Without skipping anything, print all of the data exactly.

▶ EXERCISE DATA:
------------------------------------------------------------------------

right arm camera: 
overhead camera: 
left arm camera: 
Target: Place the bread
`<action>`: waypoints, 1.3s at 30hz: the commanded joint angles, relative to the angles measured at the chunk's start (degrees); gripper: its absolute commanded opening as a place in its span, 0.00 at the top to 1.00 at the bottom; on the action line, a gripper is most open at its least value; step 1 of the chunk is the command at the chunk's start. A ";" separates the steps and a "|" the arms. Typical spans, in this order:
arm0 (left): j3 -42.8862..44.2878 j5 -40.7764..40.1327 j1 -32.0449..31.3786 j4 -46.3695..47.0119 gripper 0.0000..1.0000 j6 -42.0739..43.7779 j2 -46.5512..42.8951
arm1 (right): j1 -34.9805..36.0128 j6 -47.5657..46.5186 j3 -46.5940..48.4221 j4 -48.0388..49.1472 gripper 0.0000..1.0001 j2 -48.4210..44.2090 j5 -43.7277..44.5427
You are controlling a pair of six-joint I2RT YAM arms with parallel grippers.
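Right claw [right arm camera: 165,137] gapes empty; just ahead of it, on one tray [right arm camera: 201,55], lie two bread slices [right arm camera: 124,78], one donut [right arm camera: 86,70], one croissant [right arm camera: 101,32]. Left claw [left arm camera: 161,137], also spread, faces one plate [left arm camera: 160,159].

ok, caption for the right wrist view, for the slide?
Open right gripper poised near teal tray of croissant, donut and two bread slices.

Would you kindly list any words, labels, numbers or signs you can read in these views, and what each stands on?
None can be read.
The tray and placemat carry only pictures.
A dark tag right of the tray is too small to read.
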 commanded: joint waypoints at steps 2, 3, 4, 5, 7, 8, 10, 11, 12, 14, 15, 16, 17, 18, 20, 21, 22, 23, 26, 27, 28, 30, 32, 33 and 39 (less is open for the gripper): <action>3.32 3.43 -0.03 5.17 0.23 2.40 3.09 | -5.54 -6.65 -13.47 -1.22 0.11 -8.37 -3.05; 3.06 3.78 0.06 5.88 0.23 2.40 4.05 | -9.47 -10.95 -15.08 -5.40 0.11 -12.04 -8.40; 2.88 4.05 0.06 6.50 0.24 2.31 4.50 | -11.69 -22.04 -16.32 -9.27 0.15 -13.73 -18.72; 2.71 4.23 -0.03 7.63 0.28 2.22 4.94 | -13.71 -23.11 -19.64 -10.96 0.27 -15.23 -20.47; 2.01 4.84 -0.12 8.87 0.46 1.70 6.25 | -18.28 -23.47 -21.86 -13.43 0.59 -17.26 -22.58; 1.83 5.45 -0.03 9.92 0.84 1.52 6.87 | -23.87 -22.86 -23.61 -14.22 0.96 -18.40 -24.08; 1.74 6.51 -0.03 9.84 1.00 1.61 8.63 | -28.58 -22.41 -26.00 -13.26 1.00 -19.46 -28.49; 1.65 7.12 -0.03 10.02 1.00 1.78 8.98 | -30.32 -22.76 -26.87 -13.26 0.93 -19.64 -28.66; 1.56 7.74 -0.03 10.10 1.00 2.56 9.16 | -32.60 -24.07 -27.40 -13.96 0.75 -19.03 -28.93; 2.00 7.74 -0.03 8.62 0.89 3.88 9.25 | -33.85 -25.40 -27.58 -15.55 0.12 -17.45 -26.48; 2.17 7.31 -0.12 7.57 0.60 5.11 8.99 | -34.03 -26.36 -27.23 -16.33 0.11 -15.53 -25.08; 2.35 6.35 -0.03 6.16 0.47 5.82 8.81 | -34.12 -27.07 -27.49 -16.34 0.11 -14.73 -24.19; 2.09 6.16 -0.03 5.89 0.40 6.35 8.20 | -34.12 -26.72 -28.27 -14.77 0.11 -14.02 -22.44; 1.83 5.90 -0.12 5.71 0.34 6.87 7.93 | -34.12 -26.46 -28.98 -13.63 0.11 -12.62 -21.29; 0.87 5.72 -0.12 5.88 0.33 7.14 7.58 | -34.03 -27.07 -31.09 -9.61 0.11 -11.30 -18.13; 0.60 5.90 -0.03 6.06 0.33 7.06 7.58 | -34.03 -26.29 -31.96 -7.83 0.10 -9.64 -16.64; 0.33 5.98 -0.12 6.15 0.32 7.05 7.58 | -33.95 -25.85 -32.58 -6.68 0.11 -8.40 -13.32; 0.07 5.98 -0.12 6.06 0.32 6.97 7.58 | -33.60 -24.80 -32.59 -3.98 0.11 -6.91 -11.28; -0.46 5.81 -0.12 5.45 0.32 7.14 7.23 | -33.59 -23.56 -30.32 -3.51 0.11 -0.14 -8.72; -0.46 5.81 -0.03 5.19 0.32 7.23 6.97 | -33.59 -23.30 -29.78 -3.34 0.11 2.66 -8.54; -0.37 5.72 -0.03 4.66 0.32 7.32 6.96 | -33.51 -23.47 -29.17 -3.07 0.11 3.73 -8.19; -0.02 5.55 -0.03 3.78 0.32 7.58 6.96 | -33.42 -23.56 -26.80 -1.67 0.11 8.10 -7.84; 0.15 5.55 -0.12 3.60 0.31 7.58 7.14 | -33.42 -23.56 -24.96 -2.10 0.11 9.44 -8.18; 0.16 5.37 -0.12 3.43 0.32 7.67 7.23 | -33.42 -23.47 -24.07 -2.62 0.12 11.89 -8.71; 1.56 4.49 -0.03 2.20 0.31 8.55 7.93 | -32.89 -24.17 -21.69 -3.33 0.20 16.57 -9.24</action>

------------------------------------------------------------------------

▶ ANSWER:
right arm camera: 
overhead camera: 
left arm camera: 
Target: Place the bread
`<action>`: waypoints, 1.3s at 30hz: the commanded joint angles, relative to the angles measured at the chunk's start (degrees); gripper: its absolute commanded opening as a place in its span, 0.00 at the top to 1.00 at the bottom; on the action line, a gripper is most open at its least value; step 1 of the chunk is the command at the chunk's start. A ";" separates the steps and a "|" the arms. Typical spans, in this order:
arm0 (left): j3 -42.8862..44.2878 j5 -40.7764..40.1327 j1 -32.0449..31.3786 j4 -46.3695..47.0119 gripper 0.0000..1.0000 j6 -42.0739..43.7779 j2 -46.5512..42.8951
arm1 (right): j1 -34.9805..36.0128 j6 -47.5657..46.5186 j3 -46.5940..48.4221 j4 -48.0388..49.1472 gripper 0.0000..1.0001 j2 -48.4210..44.2090 j5 -43.7277..44.5427
You are controlling a pair of six-joint I2RT YAM arms with parallel grippers.
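Right claw [right arm camera: 165,137] gapes empty; just ahead of it, on one tray [right arm camera: 201,55], lie two bread slices [right arm camera: 124,78], one donut [right arm camera: 86,70], one croissant [right arm camera: 101,32]. Left claw [left arm camera: 161,137], also spread, faces one plate [left arm camera: 160,159].

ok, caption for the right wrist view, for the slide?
Open right gripper poised near teal tray of croissant, donut and two bread slices.

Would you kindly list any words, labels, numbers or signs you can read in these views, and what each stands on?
None can be read.
The tray and placemat carry only pictures.
A dark tag right of the tray is too small to read.
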 commanded: joint waypoints at steps 2, 3, 4, 5, 7, 8, 10, 11, 12, 14, 15, 16, 17, 18, 20, 21, 22, 23, 26, 27, 28, 30, 32, 33 and 39 (less is open for the gripper): <action>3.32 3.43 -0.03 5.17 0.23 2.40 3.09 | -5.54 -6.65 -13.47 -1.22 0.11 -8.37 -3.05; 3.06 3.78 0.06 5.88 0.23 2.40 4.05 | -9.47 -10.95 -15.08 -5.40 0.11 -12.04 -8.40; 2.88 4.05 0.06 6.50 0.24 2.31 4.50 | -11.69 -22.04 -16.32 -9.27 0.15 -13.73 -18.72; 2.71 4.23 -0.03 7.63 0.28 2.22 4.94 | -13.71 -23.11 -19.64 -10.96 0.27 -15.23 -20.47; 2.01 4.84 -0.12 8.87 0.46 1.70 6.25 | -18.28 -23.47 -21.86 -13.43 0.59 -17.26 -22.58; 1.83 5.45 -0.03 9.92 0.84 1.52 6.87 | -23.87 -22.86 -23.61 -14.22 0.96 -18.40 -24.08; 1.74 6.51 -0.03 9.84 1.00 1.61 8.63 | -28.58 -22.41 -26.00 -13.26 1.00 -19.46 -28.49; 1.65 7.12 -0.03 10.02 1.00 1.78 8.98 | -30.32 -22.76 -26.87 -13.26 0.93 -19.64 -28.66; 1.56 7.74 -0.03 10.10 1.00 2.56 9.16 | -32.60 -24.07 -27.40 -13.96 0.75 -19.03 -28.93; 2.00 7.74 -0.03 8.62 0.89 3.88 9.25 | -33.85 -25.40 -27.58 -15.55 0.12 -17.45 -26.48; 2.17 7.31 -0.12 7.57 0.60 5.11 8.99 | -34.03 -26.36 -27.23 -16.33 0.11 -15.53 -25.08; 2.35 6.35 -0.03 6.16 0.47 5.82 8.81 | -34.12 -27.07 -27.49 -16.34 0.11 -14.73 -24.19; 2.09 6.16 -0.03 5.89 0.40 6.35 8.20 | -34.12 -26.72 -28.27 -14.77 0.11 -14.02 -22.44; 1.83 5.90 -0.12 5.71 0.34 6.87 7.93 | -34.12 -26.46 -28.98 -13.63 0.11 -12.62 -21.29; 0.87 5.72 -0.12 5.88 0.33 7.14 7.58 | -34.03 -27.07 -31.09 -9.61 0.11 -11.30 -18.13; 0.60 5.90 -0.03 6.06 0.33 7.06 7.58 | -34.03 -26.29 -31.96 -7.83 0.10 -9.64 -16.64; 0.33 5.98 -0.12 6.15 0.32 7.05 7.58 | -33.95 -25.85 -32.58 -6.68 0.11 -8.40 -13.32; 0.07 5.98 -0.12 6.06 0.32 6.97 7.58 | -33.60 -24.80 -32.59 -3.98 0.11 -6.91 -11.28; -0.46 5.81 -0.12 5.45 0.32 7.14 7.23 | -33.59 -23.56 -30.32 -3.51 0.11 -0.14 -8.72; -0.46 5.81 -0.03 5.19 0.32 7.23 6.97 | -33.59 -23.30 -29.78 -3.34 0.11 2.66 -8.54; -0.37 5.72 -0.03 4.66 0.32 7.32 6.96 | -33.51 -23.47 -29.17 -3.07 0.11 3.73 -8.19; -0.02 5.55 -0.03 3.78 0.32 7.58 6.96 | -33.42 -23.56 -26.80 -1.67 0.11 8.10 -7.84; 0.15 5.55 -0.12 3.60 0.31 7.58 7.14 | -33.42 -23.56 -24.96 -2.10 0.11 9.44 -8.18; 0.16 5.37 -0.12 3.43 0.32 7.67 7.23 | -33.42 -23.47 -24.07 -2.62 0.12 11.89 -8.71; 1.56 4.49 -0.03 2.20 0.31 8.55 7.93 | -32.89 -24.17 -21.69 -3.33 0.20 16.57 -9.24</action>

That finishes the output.